Transcribe the listing below word for word but skip its images.
***** DATASET CONTENT *****
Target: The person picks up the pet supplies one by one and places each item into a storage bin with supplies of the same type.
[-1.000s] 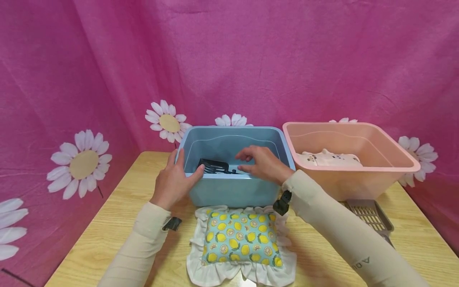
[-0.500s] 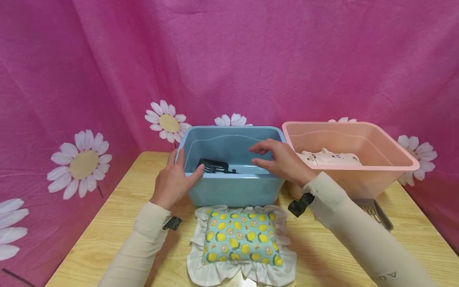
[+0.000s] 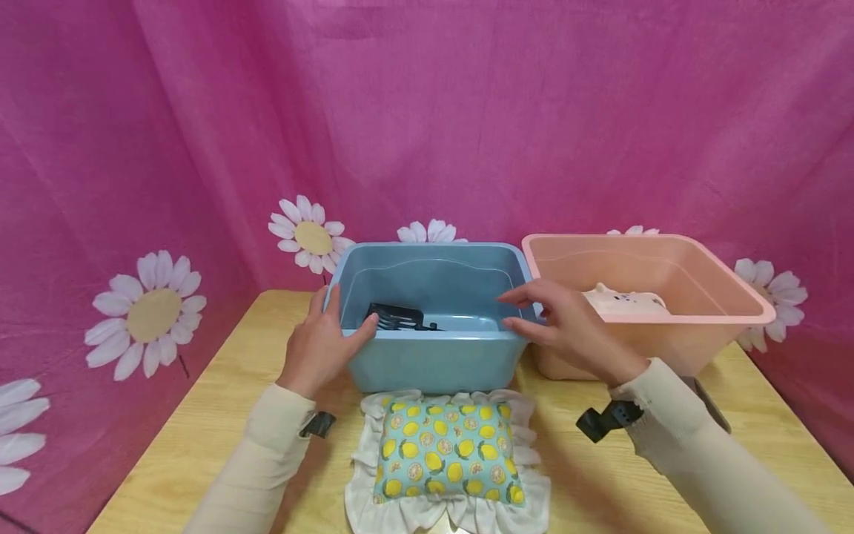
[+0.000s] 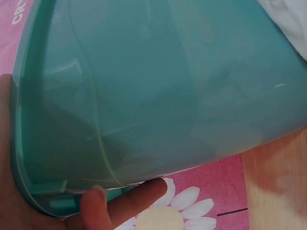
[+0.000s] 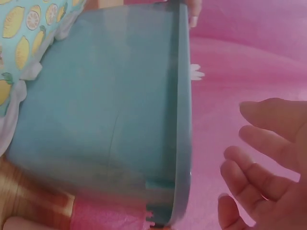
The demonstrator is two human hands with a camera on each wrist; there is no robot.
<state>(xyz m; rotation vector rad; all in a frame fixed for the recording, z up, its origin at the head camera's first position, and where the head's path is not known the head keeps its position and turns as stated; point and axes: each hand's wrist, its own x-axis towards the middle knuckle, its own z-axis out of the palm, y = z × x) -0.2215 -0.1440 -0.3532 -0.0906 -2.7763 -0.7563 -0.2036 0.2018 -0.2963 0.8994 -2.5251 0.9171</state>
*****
## OUTPUT OF THE TASK
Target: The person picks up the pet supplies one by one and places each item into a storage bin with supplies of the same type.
[-1.000s] 
[-0.500s] 
[+0.000s] 
[+0.000s] 
[+0.000s] 
The demonstrator is two human hands with a camera on each wrist; there is no robot.
<state>(xyz m; rotation vector rad; all in a frame fixed for the recording, z up, its origin at the head camera's first position, and where the head's path is not known the head keeps its position and turns as stated; point and axes: each hand's wrist, its own x-axis towards the middle knuckle, its own z-axis out of the palm, y = z × x) -0.2215 -0.1440 -0.3532 -0.0906 -2.7763 -0.7563 -0.2036 0.2018 -0.2963 0.8994 -2.5251 0.9171</state>

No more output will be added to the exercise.